II

Miss Carbery fue la primera en recobrar la palabra.

—¡Qué estúpida! —Exclamó golpeándose las manos—. ¡Qué ciega e imbécil!

El Vicario se sorprendió.

—Pensé que era extraño —continuó—. Nosotros hemos recibido a los hombres de la Defensa Civil, antes, en la casa…, es decir, venían a Fox Morcón…, y nunca anduvieron revolviendo y rompiéndolo todo. Está claro que vino para eso. Para poder entrar de nuevo cuando no hubiera nadie. Probablemente estuvo observando la casa. Usted dijo que no lo conocía —agregó, volviéndose hacia Dorothea.

—Simplemente no entiendo —dijo Miss Capper—. No tiene sentido.

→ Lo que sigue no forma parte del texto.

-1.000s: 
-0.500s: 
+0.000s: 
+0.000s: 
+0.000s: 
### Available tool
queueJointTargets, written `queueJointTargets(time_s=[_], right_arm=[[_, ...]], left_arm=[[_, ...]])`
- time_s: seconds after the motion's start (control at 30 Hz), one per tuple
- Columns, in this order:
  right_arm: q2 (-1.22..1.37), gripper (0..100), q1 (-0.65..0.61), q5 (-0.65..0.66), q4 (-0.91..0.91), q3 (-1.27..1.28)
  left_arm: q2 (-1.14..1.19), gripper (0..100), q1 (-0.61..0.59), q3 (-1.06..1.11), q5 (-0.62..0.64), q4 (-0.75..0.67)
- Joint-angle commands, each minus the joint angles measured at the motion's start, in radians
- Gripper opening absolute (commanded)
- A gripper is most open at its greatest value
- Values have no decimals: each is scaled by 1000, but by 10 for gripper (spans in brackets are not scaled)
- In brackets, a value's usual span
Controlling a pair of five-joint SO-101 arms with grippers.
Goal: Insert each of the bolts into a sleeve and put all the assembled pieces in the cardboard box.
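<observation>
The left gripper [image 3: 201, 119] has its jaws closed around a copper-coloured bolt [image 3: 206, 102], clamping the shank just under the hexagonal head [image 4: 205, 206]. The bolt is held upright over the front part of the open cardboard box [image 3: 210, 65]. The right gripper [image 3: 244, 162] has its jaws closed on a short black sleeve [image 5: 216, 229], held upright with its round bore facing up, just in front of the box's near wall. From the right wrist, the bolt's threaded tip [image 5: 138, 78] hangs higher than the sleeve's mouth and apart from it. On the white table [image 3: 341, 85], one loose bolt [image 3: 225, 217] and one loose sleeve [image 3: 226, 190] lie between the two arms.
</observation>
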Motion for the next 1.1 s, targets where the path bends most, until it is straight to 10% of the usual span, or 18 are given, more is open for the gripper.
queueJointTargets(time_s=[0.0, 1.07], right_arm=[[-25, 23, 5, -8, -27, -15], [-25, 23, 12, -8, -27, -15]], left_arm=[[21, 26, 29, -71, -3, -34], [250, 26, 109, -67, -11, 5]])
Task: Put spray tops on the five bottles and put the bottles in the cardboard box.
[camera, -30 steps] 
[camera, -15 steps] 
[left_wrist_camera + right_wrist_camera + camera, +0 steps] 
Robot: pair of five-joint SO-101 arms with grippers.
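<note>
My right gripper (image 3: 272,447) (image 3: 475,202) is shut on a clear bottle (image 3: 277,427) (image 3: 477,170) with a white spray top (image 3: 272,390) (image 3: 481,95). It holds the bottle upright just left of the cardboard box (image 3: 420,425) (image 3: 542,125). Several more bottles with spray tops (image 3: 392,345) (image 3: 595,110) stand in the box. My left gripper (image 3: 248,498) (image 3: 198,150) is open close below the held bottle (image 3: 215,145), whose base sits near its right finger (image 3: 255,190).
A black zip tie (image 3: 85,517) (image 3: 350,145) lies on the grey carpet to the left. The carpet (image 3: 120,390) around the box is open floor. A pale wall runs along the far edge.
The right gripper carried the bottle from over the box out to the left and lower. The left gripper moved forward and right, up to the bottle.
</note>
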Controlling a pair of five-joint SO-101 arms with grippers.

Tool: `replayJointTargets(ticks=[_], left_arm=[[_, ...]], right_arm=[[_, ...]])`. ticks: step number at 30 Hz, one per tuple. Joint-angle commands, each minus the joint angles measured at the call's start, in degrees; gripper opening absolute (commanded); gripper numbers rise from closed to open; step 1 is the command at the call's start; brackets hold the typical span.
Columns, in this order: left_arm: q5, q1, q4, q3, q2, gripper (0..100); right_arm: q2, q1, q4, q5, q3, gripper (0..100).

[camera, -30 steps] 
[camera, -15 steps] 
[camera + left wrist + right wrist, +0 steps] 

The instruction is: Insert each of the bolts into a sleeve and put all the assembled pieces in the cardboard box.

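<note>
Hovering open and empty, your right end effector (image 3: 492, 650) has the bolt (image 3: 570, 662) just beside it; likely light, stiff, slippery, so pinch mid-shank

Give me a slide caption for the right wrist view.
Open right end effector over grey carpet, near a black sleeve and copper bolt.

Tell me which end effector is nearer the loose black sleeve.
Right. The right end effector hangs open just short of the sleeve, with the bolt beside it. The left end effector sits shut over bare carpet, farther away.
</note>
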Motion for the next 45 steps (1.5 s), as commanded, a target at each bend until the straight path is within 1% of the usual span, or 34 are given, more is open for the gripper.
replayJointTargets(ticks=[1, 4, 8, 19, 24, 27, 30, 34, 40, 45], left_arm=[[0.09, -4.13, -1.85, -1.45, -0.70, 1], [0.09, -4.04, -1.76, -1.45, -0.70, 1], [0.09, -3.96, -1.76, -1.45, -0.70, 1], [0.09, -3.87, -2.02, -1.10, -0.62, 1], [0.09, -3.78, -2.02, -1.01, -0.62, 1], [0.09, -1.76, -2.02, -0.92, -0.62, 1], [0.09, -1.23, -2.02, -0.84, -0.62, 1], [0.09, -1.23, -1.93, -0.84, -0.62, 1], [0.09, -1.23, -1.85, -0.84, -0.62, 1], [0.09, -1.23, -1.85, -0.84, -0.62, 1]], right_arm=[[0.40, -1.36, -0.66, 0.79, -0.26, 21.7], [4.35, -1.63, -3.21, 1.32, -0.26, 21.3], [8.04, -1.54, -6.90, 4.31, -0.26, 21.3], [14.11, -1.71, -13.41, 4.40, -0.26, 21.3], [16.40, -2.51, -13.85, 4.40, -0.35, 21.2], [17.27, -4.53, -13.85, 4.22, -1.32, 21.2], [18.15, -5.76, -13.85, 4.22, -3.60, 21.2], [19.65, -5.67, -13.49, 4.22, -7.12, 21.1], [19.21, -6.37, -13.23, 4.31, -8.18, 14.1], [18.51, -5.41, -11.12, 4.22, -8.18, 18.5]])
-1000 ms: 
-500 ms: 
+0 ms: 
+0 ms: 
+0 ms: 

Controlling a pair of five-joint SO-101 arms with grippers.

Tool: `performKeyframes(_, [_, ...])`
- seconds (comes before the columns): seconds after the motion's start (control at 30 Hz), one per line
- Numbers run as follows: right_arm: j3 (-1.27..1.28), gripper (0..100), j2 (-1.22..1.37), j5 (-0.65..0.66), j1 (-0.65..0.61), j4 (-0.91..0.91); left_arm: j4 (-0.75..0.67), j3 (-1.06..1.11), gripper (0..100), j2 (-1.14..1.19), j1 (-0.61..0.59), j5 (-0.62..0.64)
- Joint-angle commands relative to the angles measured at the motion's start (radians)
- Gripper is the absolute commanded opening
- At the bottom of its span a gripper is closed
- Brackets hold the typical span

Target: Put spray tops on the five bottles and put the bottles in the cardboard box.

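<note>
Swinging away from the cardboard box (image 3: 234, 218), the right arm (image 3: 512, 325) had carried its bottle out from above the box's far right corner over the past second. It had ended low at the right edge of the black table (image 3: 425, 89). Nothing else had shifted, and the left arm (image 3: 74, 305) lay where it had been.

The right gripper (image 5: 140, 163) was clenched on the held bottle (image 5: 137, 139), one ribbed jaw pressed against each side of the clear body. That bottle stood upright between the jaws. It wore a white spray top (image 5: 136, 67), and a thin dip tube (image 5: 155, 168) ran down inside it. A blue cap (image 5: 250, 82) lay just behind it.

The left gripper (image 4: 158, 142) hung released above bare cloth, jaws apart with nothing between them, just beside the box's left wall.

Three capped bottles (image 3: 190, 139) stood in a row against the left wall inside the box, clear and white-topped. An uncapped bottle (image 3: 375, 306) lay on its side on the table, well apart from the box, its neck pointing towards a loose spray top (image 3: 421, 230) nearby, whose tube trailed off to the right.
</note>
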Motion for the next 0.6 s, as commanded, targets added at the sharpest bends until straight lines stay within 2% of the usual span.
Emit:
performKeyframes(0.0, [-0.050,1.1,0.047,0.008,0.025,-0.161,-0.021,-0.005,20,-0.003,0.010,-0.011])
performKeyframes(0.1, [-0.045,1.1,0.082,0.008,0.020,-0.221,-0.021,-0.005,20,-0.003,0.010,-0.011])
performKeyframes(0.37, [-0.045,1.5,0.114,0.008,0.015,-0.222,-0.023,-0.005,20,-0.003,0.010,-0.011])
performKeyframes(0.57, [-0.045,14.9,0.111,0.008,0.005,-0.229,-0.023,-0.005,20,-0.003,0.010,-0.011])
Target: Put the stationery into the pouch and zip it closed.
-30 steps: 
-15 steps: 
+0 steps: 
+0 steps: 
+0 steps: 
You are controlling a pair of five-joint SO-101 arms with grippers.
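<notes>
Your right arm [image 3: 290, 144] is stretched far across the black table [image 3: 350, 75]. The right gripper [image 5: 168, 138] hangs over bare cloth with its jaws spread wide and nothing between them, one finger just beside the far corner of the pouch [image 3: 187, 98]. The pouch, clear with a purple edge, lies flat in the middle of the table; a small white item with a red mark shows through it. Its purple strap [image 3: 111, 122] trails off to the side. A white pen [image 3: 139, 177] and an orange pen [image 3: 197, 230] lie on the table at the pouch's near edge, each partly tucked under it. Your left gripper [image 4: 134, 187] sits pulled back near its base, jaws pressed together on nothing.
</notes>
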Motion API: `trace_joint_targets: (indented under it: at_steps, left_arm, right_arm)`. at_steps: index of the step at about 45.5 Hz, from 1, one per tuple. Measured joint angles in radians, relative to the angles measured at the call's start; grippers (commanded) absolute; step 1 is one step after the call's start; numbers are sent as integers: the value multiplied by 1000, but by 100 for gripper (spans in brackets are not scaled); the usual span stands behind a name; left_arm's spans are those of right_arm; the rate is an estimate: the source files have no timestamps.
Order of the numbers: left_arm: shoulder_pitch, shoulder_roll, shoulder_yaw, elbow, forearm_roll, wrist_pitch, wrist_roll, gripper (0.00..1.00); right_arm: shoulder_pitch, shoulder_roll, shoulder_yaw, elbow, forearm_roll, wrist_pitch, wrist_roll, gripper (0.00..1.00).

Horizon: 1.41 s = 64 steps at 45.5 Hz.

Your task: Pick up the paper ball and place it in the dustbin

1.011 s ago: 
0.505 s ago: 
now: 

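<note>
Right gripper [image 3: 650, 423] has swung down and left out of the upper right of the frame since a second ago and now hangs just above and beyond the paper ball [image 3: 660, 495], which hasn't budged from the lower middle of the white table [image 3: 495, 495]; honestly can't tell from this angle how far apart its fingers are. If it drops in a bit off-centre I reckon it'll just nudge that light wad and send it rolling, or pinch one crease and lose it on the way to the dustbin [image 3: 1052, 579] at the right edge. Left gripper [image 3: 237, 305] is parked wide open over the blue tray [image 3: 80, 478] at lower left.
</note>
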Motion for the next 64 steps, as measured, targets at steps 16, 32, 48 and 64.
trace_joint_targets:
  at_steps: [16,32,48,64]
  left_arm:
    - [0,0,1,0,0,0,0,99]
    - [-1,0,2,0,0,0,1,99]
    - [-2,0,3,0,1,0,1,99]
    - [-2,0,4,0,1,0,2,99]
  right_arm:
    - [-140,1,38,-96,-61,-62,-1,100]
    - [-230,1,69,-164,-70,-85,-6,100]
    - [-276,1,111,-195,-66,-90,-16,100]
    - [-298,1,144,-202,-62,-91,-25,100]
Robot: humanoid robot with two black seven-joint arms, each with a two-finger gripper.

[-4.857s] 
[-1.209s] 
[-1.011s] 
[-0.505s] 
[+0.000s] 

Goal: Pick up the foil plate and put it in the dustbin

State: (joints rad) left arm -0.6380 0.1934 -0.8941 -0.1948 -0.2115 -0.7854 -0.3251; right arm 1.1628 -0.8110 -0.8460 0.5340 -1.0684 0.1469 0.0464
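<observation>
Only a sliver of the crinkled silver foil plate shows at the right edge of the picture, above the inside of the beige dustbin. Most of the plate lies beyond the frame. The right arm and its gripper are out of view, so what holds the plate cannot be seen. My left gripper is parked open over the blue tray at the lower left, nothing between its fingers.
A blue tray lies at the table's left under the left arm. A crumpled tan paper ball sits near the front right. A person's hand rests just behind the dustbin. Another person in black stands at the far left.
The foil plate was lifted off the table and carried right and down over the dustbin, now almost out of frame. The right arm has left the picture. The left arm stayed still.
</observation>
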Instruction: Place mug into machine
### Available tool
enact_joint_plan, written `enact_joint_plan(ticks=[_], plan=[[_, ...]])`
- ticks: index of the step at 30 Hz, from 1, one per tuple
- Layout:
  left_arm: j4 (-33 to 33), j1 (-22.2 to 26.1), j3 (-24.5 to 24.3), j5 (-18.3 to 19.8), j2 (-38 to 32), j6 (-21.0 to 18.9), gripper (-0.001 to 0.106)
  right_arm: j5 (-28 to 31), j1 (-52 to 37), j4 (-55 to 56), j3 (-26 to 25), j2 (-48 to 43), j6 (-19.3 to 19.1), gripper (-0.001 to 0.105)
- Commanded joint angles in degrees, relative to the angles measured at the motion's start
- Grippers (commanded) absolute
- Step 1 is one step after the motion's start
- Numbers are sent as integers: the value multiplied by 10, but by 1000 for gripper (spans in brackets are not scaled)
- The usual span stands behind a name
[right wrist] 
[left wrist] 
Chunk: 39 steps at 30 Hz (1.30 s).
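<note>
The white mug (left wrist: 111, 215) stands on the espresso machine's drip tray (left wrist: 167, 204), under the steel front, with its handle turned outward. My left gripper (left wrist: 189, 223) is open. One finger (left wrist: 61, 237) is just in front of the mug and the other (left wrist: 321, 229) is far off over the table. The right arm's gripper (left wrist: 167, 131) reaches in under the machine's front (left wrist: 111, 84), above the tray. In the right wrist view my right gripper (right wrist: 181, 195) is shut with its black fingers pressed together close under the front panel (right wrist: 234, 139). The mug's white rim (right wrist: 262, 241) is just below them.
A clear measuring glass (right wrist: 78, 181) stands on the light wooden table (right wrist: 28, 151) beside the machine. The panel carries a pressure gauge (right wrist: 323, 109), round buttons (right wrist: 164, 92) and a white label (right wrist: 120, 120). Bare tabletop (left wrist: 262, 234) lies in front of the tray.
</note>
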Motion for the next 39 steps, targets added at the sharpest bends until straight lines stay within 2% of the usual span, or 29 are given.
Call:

—Tiene mucho sentido —dijo Julia—, si usted lo relaciona con lo que sucedió antes. Un vagón de ferrocarril no tiene sentido si no hay una locomotora que lo arrastre. Retroceda mentalmente hasta esta mañana. ¿Se da cuenta ahora por qué el hombre quería mirar todas las cosas? Y será inútil buscar huellas digitales en el cabo del hacha —agregó con fuerza—, pues todos la tocamos, así que por ese lado no lograremos nada.

Se inclinó mientras hablaba y levantó el hacha.

—Usted debe estar protegida por algún hechizo —observó ásperamente mirando a Dorothea—. ¡Ojalá sepa usted aprovecharse de él!

El Vicario entró lentamente en el departamento detrás de las dos damas. Estaba muy conmovido. También lo estaban, al parecer, las «espuelas de caballero». Deseó no haberle dejado creer a Dorothea que eran de su jardín. Por cierto que el marchitarse forma parte de la naturaleza de las «espuelas de caballero», pero, a pesar de eso, al Vicario no le agradaba que pensaran que eso les pasaba a las suyas. Dorothea se detuvo instintivamente en el felpudo para sacarse los chanclos. Miss Carbery, que se le adelantó, no tuvo ese cuidado, dejando grandes huellas de humedad correspondientes a lo que Crook hubiera llamado «sus grandes pies planos». Miss Capper no quiso reprocharle nada en semejante momento, pero se sintió sin embargo apenada. Todo el mundo le había advertido que era una locura poner una alfombra clara en el vestíbulo, pero ella quiso algo alegre y hasta ese día logró mantenerla maravillosamente limpia. Y ahora Miss Carbery la había arruinado. Los chanclos tenían tanto barro como humedad y el barro no se quita fácilmente de una alfombra peluda. El Vicario restregó con fuerza sus pies en el pequeño felpudo, y se ofreció para ponerse en contacto con la policía. Dijo que conocía uno de los hombres de la seccional, quien había tenido a su cargo, hacía unos meses, la investigación de un robo en la alcancía de los fondos para flores del altar. Pero Dorothea dijo:

—Creo que será mejor que me ponga primero en contacto con Mr. Crook.

—Seguramente la policía… —comenzó el Vicario, pero Dorothea dijo que no, pues ella le tenía aún más confianza a Mr. Crook que a la policía. El Vicario apenas podía creer a sus oídos. Ninguna mujer lo había contradecido desde que recibió su primer cargo. Sin madre, sin hermana, sin esposa, su palabra era ley. Y aquí estaba Dorothea burlándose de sus ofrecimientos de ayuda. Apenas podía creerlo. Quizá ella no se daba cuenta de la gravedad de su posición.

—Está bien —dijo Dorothea cuando él trató de explicarle—, pero no es la primera vez. ¡Oh!, es la primera vez que usan un hacha, pero…

El Vicario dejó las «espuelas de caballero» sobre la mesa con cierta violencia que hizo que algunas de las flores cayeran revoloteando hacia el suelo. Es claro que un suceso semejante era bastante como para trastornar a cualquiera, pero él no había sospechado en ella semejante obstinación. Parecía como si Dorothea quisiera evitar que la policía interviniera, como si tuviera algo que ocultar. Por supuesto, él no era capaz de llegar a decir que ella merecía que le cayeran hachas sobre la cabeza, pero se preguntó seriamente si sería la persona apropiada para la Asociación de las Islas Salomón. Pensó, en el camino de vuelta, que entraría de paso en casa de Miss Groves y la hablaría. Era una lástima que no hubiera conservado también las «espuelas de caballero» para ofrecérselas. Parecía que ni Julia ni Dorothea tenían intención de ponerlas en el agua ni de recordar siquiera su existencia.